HashiCorp Vault for Centralized Secrets

# Vault configuration for multi-cloud secrets
resource "vault_mount" "aws_secrets" {
  path        = "aws"
  type        = "aws"
  description = "AWS dynamic credentials"
}

resource "vault_aws_secret_backend_role" "deploy" {
  backend         = vault_mount.aws_secrets.path
  name            = "deploy-role"
  credential_type = "iam_user"

  policy_document = jsonencode({
    Version = "2012-10-17"
    Statement = [
      {
        Effect   = "Allow"
        Action   = ["s3:*", "ec2:*", "eks:*"]
        Resource = "*"
      }
    ]
  })
}

resource "vault_mount" "azure_secrets" {
  path        = "azure"
  type        = "azure"
  description = "Azure dynamic credentials"
}

resource "vault_azure_secret_backend" "main" {
  subscription_id = var.azure_subscription_id
  tenant_id       = var.azure_tenant_id
  client_id       = var.vault_azure_client_id
  client_secret   = var.vault_azure_client_secret
}

Unified Policy with OPA

# OPA Rego policy: enforce tagging across all clouds
# File: policies/multi-cloud-tagging.rego
package multicloud.tagging

import future.keywords.in

# Required tags for all cloud resources
required_tags := {"environment", "team", "cost-center", "managed-by"}

# Check AWS resources
deny[msg] {
    input.provider == "aws"
    resource := input.planned_values.root_module.resources[_]
    tags := object.get(resource.values, "tags", {})
    missing := required_tags - {key | tags[key]}
    count(missing) > 0
    msg := sprintf("AWS resource %s missing tags: %v", [resource.address, missing])
}

# Check Azure resources
deny[msg] {
    input.provider == "azure"
    resource := input.planned_values.root_module.resources[_]
    tags := object.get(resource.values, "tags", {})
    missing := required_tags - {key | tags[key]}
    count(missing) > 0
    msg := sprintf("Azure resource %s missing tags: %v", [resource.address, missing])
}

# Check GCP resources
deny[msg] {
    input.provider == "gcp"
    resource := input.planned_values.root_module.resources[_]
    labels := object.get(resource.values, "labels", {})
    missing := required_tags - {key | labels[key]}
    count(missing) > 0
    msg := sprintf("GCP resource %s missing labels: %v", [resource.address, missing])
}

Approach	Scope	Identity Type	Complexity	Best For
OIDC Federation	Cross-cloud workloads	Machine identity	Medium	Service-to-service auth
SAML via IdP	Human access	User identity	Low	Console/portal SSO
Vault Dynamic Creds	All credentials	Both	High	Short-lived, audited access
SPIFFE/SPIRE	Workload identity	Machine identity	High	Zero-trust service mesh

Multi-Cloud Data Strategies

Data gravity is the concept that applications tend to move toward where their data resides. In multi-cloud, data gravity is one of the strongest forces determining your architecture — moving compute is easy, moving petabytes of data is not.

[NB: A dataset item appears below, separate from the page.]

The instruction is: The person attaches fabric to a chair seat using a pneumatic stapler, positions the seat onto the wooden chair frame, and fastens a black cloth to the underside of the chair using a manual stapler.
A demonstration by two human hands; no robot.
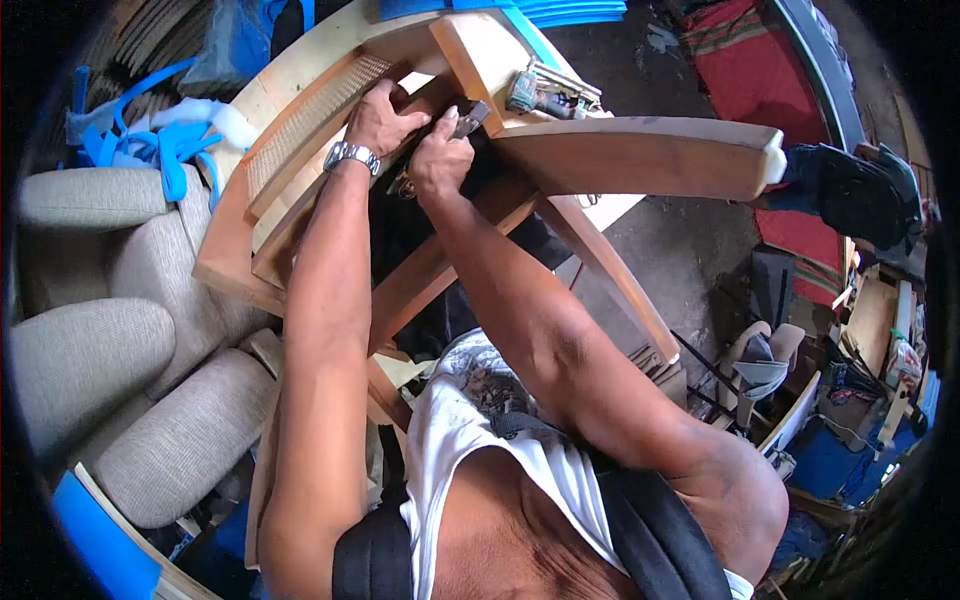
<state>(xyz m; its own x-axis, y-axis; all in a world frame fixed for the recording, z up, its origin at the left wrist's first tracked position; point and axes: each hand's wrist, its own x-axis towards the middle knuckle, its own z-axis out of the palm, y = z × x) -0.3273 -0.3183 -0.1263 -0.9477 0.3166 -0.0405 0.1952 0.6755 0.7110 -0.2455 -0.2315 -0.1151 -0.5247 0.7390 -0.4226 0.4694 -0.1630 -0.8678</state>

                            
                            Data Gravity Rule: Cross-cloud data transfer costs $0.01-$0.09/GB. A 10 TB daily data movement costs $36,000-$328,000/year. Always compute where the data lives, not the other way around.
                        

Cross-Cloud Database Replication

# CockroachDB multi-cloud topology configuration
# CockroachDB natively supports multi-cloud deployment
apiVersion: crdb.cockroachlabs.com/v1alpha1
kind: CrdbCluster
metadata:
  name: multi-cloud-crdb
spec:
  dataStore:
    pvc:
      spec:
        storageClassName: premium-rwo
        resources:
          requests:
            storage: 100Gi
  nodes: 9
  topology:
    - cloud: aws
      region: us-east-1
      zones: [us-east-1a, us-east-1b, us-east-1c]
      nodes: 3
    - cloud: azure
      region: eastus
      zones: [1, 2, 3]
      nodes: 3
    - cloud: gcp
      region: us-east4
      zones: [us-east4-a, us-east4-b, us-east4-c]
      nodes: 3

# Kafka/Confluent Cloud for cross-cloud event streaming
resource "confluent_kafka_cluster" "multi_cloud" {
  display_name = "multi-cloud-events"
  availability = "MULTI_ZONE"
  cloud        = "AWS"
  region       = "us-east-1"

  dedicated {
    cku = 2
  }
}

# Cluster linking for cross-cloud replication
resource "confluent_cluster_link" "aws_to_azure" {
  link_name = "aws-to-azure-mirror"
  
  source_kafka_cluster {
    id            = confluent_kafka_cluster.multi_cloud.id
    rest_endpoint = confluent_kafka_cluster.multi_cloud.rest_endpoint
  }

  destination_kafka_cluster {
    id            = confluent_kafka_cluster.azure_cluster.id
    rest_endpoint = confluent_kafka_cluster.azure_cluster.rest_endpoint
  }
}

Approach	Consistency	Latency	Cost	Use Case
CockroachDB	Strong (serializable)	Cross-region penalty	High	Multi-cloud OLTP
Kafka Cluster Linking	Eventual	Seconds	Medium	Event streaming
Object Storage Sync	Eventual	Minutes	Transfer + storage	Data lake mirroring
Database CDC	Eventual	Seconds	Low	Read replicas
API-level Sync	Application-defined	Variable	Low	Selective data sharing

Multi-Cloud with Terraform

Terraform is the most widely adopted tool for multi-cloud infrastructure because it supports 3,000+ providers through a single workflow. However, using multiple providers in one project requires careful state and dependency management.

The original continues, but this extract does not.